When you serve the Complaint for Divorce, be sure to also serve a Joint Preliminary Injunction to keep the Defendant from cleaning out your joint bank accounts or transferring anything you own jointly into his or her name only.

Also, if you are in need of temporary child support or spousal support, or want exclusive use of the family home for the duration of the divorce, you should file a Motion for temporary support which will be heard by the judge sooner than any possible divorce trial.

If you have no idea where your spouse resides, you might want to consider hiring an investigator before filing your divorce so that the 120-day deadline on filing the Affidavit of Service doesn’t elapse while you are attempting to find him or her.

If a skip-trace does not turn up the whereabouts of your spouse, publication of the Summons must take place.
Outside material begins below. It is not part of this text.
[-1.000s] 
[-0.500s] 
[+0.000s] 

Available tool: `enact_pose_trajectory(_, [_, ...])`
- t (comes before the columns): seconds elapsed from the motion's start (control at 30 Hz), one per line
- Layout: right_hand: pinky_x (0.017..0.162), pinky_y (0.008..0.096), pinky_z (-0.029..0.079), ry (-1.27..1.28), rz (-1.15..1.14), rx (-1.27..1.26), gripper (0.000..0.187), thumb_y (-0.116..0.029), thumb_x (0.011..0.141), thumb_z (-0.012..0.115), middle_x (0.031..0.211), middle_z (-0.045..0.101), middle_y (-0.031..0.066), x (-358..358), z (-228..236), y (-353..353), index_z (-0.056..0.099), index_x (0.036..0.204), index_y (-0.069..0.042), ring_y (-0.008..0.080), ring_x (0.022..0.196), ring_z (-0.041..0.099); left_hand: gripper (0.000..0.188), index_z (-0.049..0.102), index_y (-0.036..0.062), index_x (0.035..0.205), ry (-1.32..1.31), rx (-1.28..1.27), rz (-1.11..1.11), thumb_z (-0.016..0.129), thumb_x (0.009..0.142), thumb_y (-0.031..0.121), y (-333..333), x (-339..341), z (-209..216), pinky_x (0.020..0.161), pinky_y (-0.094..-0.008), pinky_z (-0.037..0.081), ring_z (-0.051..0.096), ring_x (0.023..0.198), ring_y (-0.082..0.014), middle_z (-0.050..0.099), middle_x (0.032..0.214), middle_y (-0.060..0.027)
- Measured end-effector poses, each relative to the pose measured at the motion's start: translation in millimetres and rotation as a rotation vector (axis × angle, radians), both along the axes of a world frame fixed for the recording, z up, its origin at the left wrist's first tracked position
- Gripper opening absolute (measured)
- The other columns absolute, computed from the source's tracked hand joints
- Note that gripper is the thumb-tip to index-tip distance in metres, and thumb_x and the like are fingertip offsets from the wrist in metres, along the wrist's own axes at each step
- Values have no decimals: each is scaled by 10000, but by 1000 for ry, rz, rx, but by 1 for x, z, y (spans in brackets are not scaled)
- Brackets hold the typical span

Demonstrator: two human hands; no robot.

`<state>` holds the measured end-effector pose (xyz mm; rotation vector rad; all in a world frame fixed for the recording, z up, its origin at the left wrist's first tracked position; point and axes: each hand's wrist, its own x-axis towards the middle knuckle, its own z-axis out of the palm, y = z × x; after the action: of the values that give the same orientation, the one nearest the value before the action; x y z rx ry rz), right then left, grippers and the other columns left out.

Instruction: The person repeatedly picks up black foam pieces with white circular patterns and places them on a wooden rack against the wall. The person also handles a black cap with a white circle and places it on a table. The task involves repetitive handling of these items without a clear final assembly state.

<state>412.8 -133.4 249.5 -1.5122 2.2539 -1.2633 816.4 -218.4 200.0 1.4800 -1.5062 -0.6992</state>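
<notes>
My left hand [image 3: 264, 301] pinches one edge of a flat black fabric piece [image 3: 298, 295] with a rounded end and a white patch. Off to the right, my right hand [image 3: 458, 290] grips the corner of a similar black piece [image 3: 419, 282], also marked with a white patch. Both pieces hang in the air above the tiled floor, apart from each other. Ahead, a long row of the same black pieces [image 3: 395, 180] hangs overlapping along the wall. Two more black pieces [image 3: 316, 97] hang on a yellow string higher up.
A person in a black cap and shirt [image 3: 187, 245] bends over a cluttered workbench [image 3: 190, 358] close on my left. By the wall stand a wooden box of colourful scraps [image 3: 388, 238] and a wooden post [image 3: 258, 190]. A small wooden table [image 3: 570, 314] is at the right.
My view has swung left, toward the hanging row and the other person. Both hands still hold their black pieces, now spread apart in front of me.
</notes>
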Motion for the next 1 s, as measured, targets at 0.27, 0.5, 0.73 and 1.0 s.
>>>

This requires that the Summons be published once a week for five weeks (when filed in Nevada). And just as in when the Defendant is served personally, there is a 21-day waiting period after the last date of publication before the Default can be submitted to the court.

A Default essentially means that the Defendant does not object to the divorce or annulment. A Default is granted by the court with proof of service, either personal or by publication.

To properly respond to a complaint the Defendant must file an Answer and Counterclaim with the Family Court where your case was filed, and must do so no later than 21 days after he or she was served with the Complaint.

Please note, that if you are in a domestic violence situation, it would be far better to have the Defendant served rather than face a violent situation when you ask your spouse to sign the papers.

Should your spouse file an Answer and Counterclaim after he or she has been served, your divorce or annulment will be considered a contested matter. If your spouse contests, the first thing the court does is set a Case Management Conference, which is essentially forced mediation. We are strong advocates of mediation as it avoids much anxiety for the parties as well as save them a lot of money. Our philosophy is, if you can’t come to an agreement on your own, why not enter into mediation before filing and therefore avoid high attorney fees for both sides (minimum of $2500-$5000 for each party in most cases) just to end up in mediation anyway?